Yields on European sovereign debt slid, as investors welcomed data showing the eurozone’s harmonised index of consumer prices fell from 5.2 per cent in August to 4.3 per cent in September. Core inflation, which excludes energy and food and is closely watched by the European Central Bank, fell more than expected to 4.5 per cent, down from 5.3 per cent in August.
Italian 10-year government bond yields fell 0.17 percentage points to 4.75 per cent, having hit their highest level in a decade on Thursday. German 10-year bond yields dropped 0.14 percentage points to 2.82 per cent, having also hit a 10-year high during the previous trading session.

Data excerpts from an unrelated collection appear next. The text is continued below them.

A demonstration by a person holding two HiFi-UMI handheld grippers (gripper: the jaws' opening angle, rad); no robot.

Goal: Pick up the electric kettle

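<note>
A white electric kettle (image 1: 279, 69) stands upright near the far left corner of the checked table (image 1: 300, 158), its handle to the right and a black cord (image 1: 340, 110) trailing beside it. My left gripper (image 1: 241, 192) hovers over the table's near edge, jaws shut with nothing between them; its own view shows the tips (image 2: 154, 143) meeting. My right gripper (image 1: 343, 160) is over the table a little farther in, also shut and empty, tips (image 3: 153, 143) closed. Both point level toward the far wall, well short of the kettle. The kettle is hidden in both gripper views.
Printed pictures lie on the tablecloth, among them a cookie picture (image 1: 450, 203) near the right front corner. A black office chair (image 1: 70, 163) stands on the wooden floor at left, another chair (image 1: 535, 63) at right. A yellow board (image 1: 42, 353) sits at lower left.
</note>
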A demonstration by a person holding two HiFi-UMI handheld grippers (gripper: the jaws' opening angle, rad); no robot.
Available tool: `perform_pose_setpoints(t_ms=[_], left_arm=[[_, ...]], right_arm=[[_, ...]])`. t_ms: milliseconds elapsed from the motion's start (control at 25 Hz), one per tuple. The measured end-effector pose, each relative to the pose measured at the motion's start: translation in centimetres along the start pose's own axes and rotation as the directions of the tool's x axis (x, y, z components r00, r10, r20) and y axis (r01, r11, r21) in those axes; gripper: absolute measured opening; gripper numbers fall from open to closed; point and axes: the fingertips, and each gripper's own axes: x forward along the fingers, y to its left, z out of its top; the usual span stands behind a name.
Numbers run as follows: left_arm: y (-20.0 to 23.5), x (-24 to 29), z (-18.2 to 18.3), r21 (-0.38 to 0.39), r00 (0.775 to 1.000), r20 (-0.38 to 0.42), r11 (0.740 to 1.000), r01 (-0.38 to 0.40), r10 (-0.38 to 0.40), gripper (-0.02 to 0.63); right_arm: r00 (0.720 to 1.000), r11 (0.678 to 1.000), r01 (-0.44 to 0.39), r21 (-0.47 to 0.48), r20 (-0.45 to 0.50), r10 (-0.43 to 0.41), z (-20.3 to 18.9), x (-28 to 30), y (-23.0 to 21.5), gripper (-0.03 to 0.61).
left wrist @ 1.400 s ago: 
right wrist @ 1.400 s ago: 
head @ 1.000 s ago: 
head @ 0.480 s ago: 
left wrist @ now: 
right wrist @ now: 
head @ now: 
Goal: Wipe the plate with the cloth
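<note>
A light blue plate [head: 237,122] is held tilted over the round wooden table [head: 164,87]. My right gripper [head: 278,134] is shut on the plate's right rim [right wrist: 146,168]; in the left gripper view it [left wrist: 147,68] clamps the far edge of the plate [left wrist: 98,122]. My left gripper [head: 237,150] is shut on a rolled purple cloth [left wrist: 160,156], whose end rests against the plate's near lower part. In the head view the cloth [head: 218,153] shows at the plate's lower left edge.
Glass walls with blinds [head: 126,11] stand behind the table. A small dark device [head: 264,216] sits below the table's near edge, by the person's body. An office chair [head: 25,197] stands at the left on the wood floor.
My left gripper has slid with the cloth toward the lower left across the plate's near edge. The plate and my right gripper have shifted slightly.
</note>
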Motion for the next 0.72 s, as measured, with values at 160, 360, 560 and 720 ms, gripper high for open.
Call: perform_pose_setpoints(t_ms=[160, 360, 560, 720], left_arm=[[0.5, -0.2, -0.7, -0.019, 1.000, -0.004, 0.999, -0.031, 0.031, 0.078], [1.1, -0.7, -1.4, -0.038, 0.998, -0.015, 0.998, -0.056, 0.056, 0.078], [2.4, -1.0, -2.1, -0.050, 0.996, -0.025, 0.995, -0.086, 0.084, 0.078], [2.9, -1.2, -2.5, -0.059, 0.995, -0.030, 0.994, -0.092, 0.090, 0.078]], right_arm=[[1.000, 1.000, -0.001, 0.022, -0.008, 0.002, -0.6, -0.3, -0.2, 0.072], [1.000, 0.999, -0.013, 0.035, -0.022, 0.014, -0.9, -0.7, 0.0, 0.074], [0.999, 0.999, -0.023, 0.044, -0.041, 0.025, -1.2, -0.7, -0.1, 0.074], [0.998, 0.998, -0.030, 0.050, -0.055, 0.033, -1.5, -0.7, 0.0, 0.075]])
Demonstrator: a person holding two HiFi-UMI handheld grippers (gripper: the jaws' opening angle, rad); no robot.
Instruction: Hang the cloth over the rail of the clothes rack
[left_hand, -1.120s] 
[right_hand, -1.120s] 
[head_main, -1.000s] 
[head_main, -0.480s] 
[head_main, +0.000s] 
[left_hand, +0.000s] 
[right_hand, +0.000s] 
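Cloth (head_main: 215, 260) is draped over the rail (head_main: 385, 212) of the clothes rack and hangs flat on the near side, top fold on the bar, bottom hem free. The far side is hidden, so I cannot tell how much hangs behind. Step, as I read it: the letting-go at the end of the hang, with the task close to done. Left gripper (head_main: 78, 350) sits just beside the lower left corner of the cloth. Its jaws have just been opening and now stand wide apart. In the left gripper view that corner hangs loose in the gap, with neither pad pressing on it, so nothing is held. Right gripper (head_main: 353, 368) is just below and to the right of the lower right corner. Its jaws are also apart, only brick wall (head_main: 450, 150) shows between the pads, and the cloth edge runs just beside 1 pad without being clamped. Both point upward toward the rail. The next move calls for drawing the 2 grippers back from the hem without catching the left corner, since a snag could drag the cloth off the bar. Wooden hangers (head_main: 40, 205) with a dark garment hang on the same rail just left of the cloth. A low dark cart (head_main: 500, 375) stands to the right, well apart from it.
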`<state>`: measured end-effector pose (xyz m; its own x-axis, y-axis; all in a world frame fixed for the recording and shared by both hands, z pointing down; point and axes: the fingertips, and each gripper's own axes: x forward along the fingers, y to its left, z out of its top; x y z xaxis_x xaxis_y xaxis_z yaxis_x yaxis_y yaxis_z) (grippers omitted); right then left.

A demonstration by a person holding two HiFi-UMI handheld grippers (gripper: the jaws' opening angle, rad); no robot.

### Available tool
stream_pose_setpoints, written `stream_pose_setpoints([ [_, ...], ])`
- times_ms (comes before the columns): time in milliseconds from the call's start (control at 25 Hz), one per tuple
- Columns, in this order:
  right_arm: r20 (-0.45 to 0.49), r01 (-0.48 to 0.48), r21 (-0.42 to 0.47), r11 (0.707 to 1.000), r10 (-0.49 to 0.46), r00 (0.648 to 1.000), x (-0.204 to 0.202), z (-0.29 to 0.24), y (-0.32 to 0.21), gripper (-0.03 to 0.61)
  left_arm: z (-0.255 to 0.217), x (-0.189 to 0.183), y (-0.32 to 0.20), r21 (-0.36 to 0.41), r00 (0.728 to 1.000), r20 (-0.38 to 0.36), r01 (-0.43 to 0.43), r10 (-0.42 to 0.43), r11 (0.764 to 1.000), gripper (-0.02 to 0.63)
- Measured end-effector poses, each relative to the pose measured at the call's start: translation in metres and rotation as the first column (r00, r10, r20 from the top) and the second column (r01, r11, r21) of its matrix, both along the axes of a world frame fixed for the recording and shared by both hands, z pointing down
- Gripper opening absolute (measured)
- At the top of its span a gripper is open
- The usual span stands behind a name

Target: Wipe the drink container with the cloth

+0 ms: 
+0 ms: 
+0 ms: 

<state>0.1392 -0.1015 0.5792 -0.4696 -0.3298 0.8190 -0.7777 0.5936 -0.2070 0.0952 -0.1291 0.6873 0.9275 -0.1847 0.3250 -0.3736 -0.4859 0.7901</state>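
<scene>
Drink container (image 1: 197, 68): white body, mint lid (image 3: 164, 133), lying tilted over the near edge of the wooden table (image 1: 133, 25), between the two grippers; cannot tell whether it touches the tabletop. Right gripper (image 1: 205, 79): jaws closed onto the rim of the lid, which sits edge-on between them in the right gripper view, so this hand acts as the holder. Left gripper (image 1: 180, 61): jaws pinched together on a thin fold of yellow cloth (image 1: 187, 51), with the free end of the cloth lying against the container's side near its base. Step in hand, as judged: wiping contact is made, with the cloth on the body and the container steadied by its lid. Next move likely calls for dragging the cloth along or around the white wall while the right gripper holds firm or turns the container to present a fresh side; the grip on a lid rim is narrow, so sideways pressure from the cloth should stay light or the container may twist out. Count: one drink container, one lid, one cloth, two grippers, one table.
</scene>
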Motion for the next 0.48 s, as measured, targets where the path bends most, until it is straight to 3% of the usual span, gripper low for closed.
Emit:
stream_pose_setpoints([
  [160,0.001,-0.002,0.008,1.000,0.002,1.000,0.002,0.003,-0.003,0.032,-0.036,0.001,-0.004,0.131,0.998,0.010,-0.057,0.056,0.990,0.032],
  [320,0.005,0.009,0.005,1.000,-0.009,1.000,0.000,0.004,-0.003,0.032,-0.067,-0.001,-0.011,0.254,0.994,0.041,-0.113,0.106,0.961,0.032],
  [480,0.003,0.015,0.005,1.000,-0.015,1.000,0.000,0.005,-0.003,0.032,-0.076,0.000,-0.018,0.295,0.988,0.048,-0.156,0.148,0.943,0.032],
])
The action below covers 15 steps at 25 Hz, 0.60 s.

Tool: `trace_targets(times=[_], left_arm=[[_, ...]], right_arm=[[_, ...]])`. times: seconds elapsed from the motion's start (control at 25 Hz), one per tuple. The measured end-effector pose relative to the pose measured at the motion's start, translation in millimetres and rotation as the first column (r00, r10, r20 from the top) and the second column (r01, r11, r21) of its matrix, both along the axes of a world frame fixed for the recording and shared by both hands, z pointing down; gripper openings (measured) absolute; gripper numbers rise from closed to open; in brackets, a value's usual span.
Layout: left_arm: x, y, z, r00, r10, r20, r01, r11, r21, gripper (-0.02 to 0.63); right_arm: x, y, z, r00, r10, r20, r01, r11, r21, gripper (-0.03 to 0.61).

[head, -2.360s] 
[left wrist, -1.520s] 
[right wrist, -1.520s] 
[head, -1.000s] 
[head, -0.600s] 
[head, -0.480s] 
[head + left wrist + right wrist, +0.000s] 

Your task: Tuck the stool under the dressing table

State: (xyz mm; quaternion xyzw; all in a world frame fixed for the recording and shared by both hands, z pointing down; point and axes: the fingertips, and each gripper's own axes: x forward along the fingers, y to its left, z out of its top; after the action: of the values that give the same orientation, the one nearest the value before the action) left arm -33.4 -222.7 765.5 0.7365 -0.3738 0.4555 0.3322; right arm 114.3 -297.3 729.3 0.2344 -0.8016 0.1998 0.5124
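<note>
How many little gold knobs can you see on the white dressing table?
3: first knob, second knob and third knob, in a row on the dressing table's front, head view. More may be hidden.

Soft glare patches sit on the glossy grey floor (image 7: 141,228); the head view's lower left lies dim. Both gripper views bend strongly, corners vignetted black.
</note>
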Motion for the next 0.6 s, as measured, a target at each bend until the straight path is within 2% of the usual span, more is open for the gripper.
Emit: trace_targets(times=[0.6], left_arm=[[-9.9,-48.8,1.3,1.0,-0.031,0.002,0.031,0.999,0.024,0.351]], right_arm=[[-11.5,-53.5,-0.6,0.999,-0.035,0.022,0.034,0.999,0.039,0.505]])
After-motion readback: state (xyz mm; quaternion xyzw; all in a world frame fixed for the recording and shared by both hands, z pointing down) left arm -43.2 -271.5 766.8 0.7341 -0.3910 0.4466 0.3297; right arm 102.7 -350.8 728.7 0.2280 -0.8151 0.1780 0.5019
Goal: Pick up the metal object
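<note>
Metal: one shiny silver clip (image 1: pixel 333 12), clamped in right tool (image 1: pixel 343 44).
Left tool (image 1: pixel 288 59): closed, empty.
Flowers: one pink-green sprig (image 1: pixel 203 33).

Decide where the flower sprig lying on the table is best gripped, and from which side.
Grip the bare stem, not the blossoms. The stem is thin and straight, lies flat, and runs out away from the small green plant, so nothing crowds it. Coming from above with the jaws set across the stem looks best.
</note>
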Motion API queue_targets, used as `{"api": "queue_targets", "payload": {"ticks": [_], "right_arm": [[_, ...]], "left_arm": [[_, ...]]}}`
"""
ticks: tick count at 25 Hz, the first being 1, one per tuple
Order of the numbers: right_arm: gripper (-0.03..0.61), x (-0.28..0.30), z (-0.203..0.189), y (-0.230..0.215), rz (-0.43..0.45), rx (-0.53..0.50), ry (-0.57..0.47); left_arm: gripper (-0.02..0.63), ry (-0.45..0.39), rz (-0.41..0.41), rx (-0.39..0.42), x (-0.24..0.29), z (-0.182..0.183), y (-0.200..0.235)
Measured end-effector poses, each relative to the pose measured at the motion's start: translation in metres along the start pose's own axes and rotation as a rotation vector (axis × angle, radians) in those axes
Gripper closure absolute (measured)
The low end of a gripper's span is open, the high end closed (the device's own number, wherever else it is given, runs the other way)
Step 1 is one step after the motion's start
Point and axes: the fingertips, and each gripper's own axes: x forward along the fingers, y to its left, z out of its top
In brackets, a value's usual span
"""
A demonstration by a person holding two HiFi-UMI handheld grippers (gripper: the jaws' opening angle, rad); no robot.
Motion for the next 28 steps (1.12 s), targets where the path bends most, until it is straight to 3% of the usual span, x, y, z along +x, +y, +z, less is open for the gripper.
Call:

Despite expectations that inflation will slow, markets have been grappling with the prospect of interest rates remaining high for an extended period. Investors have also had to weigh the impact of surging oil prices, which have risen 35 per cent in the past two months on lower global output.
Brent crude futures settled slightly lower at $95.31 a barrel, while the US benchmark WTI contract dropped 1 per cent to $90.79.
Chinese tech stocks jumped on Friday after the country’s top internet regulator released a draft rule simplifying cross-border data transfers.
Hong Kong’s Hang Seng index rose 2.5 per cent, while the Hang Seng Tech index, a gauge tracking the top-30 technology companies, climbed 3.8 per cent.
Internet companies Tencent and Alibaba rose 3 per cent and 1.5 per cent respectively, while electric vehicle start-up Xpeng was up 4.7 per cent. Trading was closed in mainland China for a holiday.